PROBLEM TO WORK ON
Restate the whole listing exactly.

⁂

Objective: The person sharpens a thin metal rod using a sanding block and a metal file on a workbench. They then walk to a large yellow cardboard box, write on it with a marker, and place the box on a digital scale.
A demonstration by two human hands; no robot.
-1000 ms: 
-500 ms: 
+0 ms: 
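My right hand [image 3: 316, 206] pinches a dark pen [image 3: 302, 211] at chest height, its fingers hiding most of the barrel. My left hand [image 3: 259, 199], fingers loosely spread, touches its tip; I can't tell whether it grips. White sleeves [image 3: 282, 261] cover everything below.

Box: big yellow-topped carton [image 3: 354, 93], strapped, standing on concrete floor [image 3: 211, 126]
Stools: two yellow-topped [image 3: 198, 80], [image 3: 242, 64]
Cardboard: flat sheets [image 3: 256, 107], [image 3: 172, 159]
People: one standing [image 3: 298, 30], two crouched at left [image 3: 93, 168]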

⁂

ANSWER SPACE
Objective: The person sharpens a thin metal rod using a sanding block and a metal file on a workbench. They then walk to a large yellow cardboard box, write on it with a marker, and place the box on a digital scale.
A demonstration by two human hands; no robot.
-1000 ms: 
-500 ms: 
+0 ms: 
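My right hand [image 3: 316, 206] pinches a dark pen [image 3: 302, 211] at chest height, its fingers hiding most of the barrel. My left hand [image 3: 259, 199], fingers loosely spread, touches its tip; I can't tell whether it grips. White sleeves [image 3: 282, 261] cover everything below.

Box: big yellow-topped carton [image 3: 354, 93], strapped, standing on concrete floor [image 3: 211, 126]
Stools: two yellow-topped [image 3: 198, 80], [image 3: 242, 64]
Cardboard: flat sheets [image 3: 256, 107], [image 3: 172, 159]
People: one standing [image 3: 298, 30], two crouched at left [image 3: 93, 168]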

The answer has been fully stated.